_Data to process_
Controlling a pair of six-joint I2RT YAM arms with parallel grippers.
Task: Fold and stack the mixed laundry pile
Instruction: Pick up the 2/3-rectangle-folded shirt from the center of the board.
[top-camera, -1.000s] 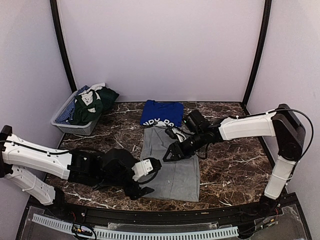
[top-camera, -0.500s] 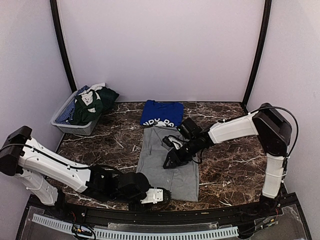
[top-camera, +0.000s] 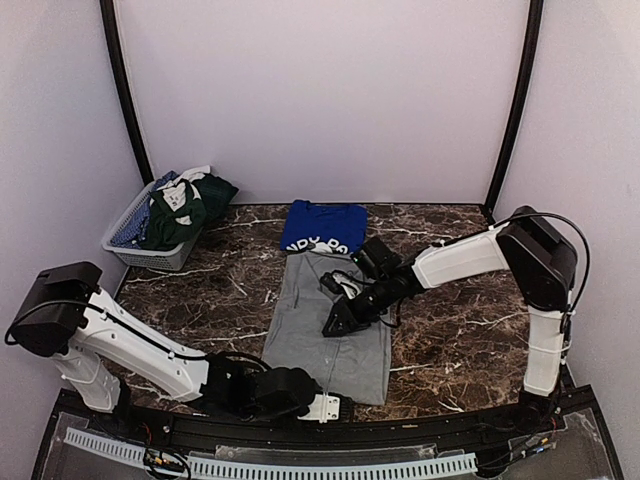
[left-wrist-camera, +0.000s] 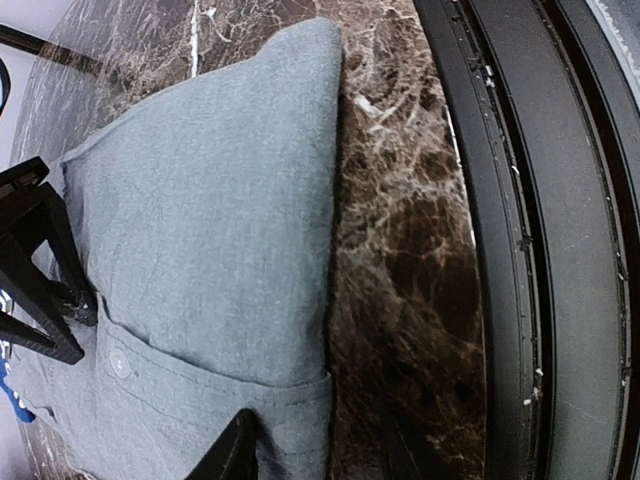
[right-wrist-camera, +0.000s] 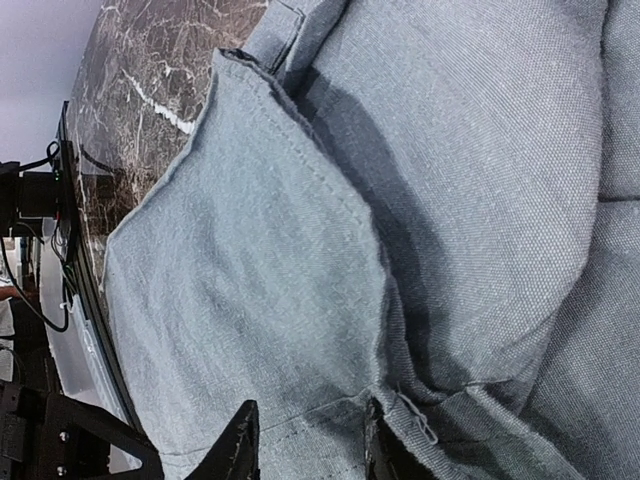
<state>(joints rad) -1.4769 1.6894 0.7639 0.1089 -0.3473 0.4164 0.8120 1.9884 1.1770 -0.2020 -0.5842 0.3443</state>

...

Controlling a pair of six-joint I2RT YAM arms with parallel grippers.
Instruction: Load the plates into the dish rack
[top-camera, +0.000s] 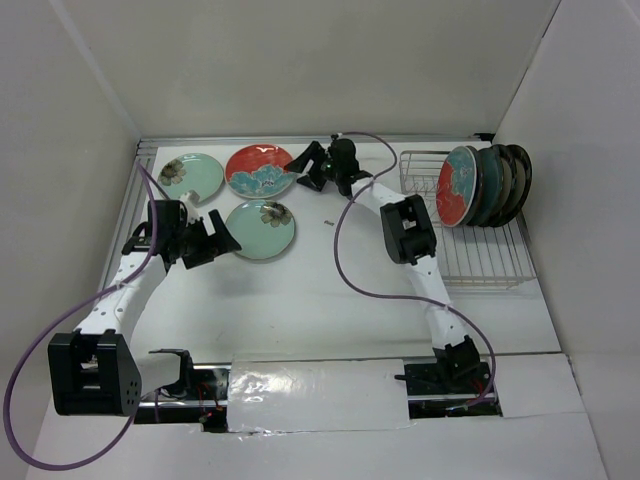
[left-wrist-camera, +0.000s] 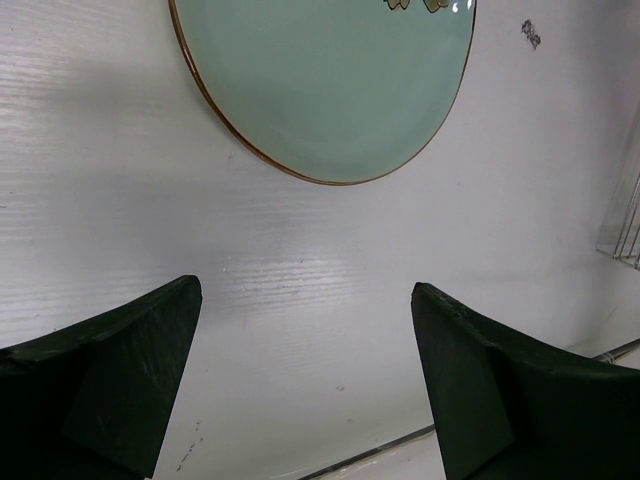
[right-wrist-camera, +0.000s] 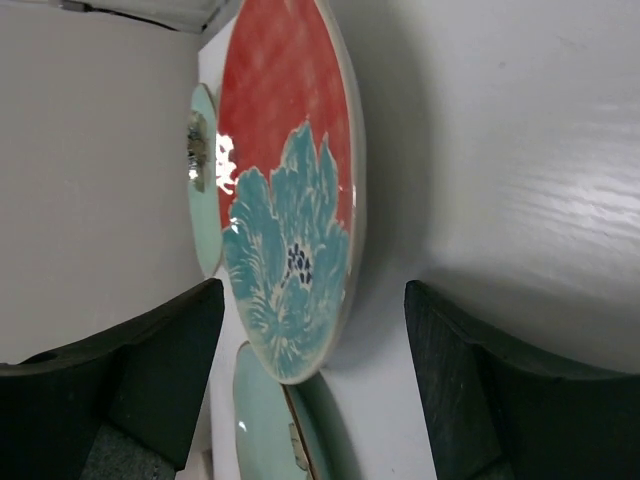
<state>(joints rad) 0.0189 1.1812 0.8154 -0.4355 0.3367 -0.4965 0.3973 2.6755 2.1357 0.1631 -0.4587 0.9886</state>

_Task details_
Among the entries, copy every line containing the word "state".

_Exercise response_
<state>(joints rad) -1.4769 1.6894 0.7639 0.1089 -0.3473 0.4164 0.8120 1.9884 1.1770 -0.2020 -0.5842 0.3443</state>
<state>(joints rad) 0.0189 1.1812 0.8154 -0.4355 0.3367 -0.4965 0.3973 2.6755 2.1357 0.1631 -0.4587 0.9886</state>

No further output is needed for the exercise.